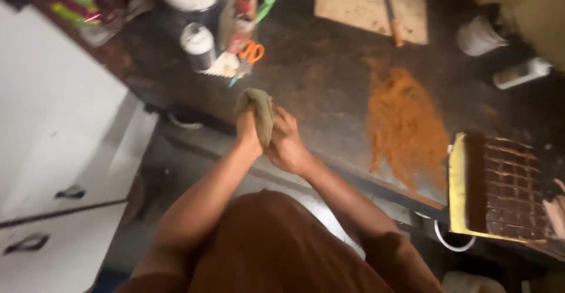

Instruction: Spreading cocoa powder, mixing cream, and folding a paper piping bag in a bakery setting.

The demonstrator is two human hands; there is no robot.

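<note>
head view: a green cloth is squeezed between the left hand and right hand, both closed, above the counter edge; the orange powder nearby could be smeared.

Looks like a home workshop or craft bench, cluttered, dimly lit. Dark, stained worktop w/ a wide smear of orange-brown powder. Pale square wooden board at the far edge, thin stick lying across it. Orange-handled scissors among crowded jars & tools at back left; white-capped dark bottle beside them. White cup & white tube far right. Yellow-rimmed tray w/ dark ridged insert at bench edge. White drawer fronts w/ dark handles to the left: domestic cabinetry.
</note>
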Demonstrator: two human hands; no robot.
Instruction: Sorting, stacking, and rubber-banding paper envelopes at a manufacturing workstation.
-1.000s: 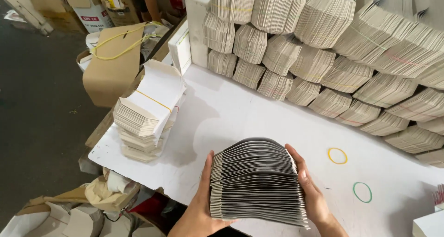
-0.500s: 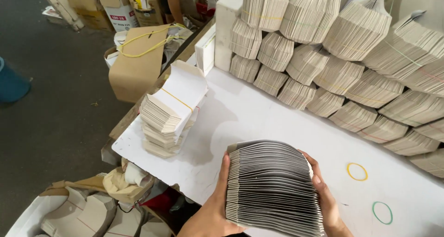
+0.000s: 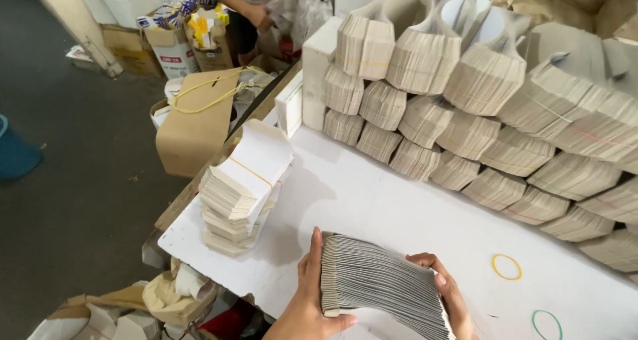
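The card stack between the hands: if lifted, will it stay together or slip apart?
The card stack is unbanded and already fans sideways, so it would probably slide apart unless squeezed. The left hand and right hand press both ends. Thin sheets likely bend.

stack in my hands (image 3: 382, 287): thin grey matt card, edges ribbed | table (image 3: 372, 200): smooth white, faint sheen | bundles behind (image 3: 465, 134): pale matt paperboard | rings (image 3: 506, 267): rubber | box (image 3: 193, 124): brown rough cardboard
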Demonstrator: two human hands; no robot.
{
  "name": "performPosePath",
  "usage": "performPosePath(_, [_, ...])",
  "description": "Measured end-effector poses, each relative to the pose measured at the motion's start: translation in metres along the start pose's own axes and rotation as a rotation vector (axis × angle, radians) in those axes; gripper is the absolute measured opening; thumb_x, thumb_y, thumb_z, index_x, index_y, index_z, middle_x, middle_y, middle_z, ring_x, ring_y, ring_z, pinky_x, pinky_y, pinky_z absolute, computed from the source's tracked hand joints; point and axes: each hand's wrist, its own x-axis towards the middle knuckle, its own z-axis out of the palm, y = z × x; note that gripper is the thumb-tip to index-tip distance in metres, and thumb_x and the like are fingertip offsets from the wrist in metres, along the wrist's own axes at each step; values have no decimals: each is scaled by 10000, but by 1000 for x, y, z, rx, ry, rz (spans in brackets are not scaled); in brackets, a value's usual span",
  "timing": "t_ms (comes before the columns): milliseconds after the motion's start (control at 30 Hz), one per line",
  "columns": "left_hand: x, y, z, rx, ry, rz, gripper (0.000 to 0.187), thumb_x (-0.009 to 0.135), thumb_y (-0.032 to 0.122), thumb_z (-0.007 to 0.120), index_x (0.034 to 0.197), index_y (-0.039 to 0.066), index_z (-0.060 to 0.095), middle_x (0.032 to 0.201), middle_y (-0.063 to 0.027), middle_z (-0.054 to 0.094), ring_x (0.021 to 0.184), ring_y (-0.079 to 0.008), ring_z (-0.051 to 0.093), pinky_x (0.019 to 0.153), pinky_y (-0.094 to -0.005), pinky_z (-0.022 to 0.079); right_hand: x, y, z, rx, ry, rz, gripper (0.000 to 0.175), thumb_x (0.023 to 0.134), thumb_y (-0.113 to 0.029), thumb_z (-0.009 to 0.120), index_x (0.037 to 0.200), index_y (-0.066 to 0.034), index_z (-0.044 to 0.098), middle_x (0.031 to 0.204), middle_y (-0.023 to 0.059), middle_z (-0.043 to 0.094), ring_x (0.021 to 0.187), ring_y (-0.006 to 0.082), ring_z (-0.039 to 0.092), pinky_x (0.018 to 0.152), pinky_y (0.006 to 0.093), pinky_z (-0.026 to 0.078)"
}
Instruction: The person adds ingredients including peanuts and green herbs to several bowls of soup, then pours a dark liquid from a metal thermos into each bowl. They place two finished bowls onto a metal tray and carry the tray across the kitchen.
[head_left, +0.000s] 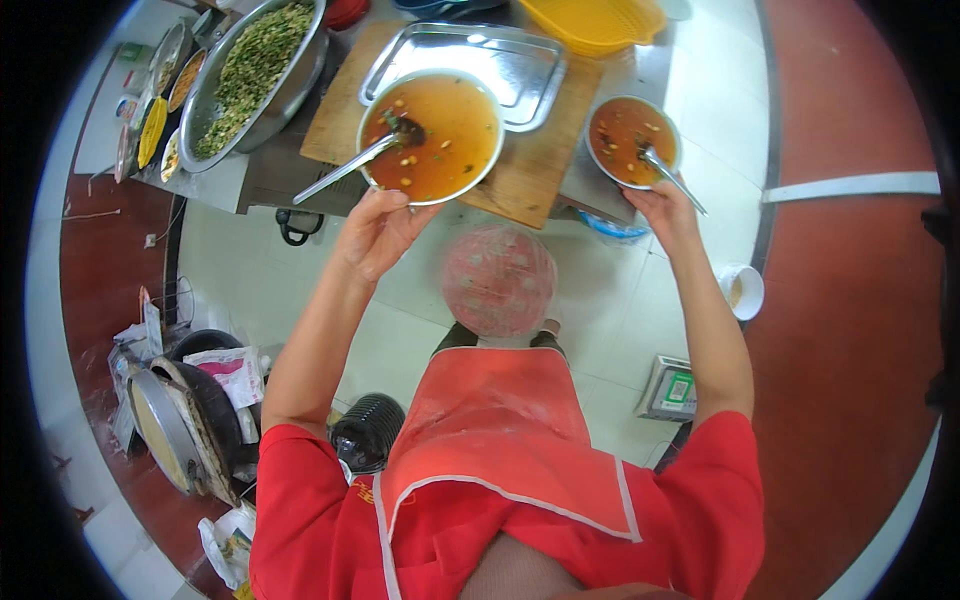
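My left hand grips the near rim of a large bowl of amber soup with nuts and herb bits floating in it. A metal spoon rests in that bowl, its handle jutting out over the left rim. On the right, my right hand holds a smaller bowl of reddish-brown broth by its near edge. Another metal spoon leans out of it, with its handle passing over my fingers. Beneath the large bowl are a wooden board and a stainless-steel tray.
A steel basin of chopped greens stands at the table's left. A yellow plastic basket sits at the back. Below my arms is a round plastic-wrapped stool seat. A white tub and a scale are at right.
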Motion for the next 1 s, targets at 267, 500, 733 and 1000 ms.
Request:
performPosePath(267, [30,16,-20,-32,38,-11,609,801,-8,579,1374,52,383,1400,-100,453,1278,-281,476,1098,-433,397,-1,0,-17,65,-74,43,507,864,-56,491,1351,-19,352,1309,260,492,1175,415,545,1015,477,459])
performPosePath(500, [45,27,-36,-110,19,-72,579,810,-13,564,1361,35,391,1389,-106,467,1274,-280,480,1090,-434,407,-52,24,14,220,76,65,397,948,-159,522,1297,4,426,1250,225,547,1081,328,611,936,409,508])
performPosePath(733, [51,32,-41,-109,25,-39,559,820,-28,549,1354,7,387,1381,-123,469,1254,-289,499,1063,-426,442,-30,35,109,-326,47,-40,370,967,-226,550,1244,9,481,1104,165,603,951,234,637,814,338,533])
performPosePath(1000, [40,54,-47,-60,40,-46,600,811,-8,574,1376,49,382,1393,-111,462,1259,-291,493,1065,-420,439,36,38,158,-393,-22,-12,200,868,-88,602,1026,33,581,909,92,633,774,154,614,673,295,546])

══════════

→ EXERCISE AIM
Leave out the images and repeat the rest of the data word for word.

→ SOLVED EXERCISE
Instruction: Spreading cocoa powder, mixing cream, and folding a paper piping bag in a bakery setting.

The demonstrator is two human hands; there is no robot.

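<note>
head view: a green cloth is squeezed between the left hand and right hand, both closed, above the counter edge; the orange powder nearby could be smeared.

Looks like a home workshop or craft bench, cluttered, dimly lit. Dark, stained worktop w/ a wide smear of orange-brown powder. Pale square wooden board at the far edge, thin stick lying across it. Orange-handled scissors among crowded jars & tools at back left; white-capped dark bottle beside them. White cup & white tube far right. Yellow-rimmed tray w/ dark ridged insert at bench edge. White drawer fronts w/ dark handles to the left: domestic cabinetry.
</note>
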Demonstrator: two human hands; no robot.
Instruction: Sorting, stacking, and rubber-banding paper envelopes at a manufacturing workstation.
-1.000s: 
-0.500s: 
+0.000s: 
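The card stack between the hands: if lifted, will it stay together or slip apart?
The card stack is unbanded and already fans sideways, so it would probably slide apart unless squeezed. The left hand and right hand press both ends. Thin sheets likely bend.

stack in my hands (image 3: 382, 287): thin grey matt card, edges ribbed | table (image 3: 372, 200): smooth white, faint sheen | bundles behind (image 3: 465, 134): pale matt paperboard | rings (image 3: 506, 267): rubber | box (image 3: 193, 124): brown rough cardboard
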Demonstrator: two human hands; no robot.
{
  "name": "performPosePath",
  "usage": "performPosePath(_, [_, ...])",
  "description": "Measured end-effector poses, each relative to the pose measured at the motion's start: translation in metres along the start pose's own axes and rotation as a rotation vector (axis × angle, radians) in those axes; gripper is the absolute measured opening; thumb_x, thumb_y, thumb_z, index_x, index_y, index_z, middle_x, middle_y, middle_z, ring_x, ring_y, ring_z, pinky_x, pinky_y, pinky_z absolute, computed from the source's tracked hand joints; point and axes: each hand's wrist, its own x-axis towards the middle knuckle, its own z-axis out of the palm, y = z × x; note that gripper is the thumb-tip to index-tip distance in metres, and thumb_x and the like are fingertip offsets from the wrist in metres, along the wrist's own axes at each step; values have no decimals: each is scaled by 10000, but by 1000 for x, y, z, rx, ry, rz (spans in brackets are not scaled); in brackets, a value's usual span",
  "timing": "t_ms (comes before the columns): milliseconds after the motion's start (control at 30 Hz), one per line",
  "columns": "left_hand: x, y, z, rx, ry, rz, gripper (0.000 to 0.187), thumb_x (-0.009 to 0.135), thumb_y (-0.032 to 0.122), thumb_z (-0.007 to 0.120), index_x (0.034 to 0.197), index_y (-0.039 to 0.066), index_z (-0.060 to 0.095), middle_x (0.032 to 0.201), middle_y (-0.063 to 0.027), middle_z (-0.054 to 0.094), ring_x (0.021 to 0.184), ring_y (-0.079 to 0.008), ring_z (-0.051 to 0.093), pinky_x (0.019 to 0.153), pinky_y (-0.094 to -0.005), pinky_z (-0.022 to 0.079); right_hand: x, y, z, rx, ry, rz, gripper (0.000 to 0.175), thumb_x (0.023 to 0.134), thumb_y (-0.113 to 0.029), thumb_z (-0.009 to 0.120), index_x (0.037 to 0.200), index_y (-0.066 to 0.034), index_z (-0.044 to 0.098), middle_x (0.031 to 0.204), middle_y (-0.023 to 0.059), middle_z (-0.043 to 0.094), ring_x (0.021 to 0.187), ring_y (-0.006 to 0.082), ring_z (-0.039 to 0.092), pinky_x (0.018 to 0.152), pinky_y (0.006 to 0.093), pinky_z (-0.026 to 0.078)"
}
Instruction: The person adds ingredients including peanuts and green herbs to several bowls of soup, then pours a dark liquid from a metal thermos into each bowl. They place two finished bowls onto a metal tray and carry the tray across the kitchen.
[head_left, +0.000s] 
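My left hand grips the near rim of a large bowl of amber soup with nuts and herb bits floating in it. A metal spoon rests in that bowl, its handle jutting out over the left rim. On the right, my right hand holds a smaller bowl of reddish-brown broth by its near edge. Another metal spoon leans out of it, with its handle passing over my fingers. Beneath the large bowl are a wooden board and a stainless-steel tray.
A steel basin of chopped greens stands at the table's left. A yellow plastic basket sits at the back. Below my arms is a round plastic-wrapped stool seat. A white tub and a scale are at right.
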Motion for the next 1 s, targets at 267, 500, 733 and 1000 ms.
Request:
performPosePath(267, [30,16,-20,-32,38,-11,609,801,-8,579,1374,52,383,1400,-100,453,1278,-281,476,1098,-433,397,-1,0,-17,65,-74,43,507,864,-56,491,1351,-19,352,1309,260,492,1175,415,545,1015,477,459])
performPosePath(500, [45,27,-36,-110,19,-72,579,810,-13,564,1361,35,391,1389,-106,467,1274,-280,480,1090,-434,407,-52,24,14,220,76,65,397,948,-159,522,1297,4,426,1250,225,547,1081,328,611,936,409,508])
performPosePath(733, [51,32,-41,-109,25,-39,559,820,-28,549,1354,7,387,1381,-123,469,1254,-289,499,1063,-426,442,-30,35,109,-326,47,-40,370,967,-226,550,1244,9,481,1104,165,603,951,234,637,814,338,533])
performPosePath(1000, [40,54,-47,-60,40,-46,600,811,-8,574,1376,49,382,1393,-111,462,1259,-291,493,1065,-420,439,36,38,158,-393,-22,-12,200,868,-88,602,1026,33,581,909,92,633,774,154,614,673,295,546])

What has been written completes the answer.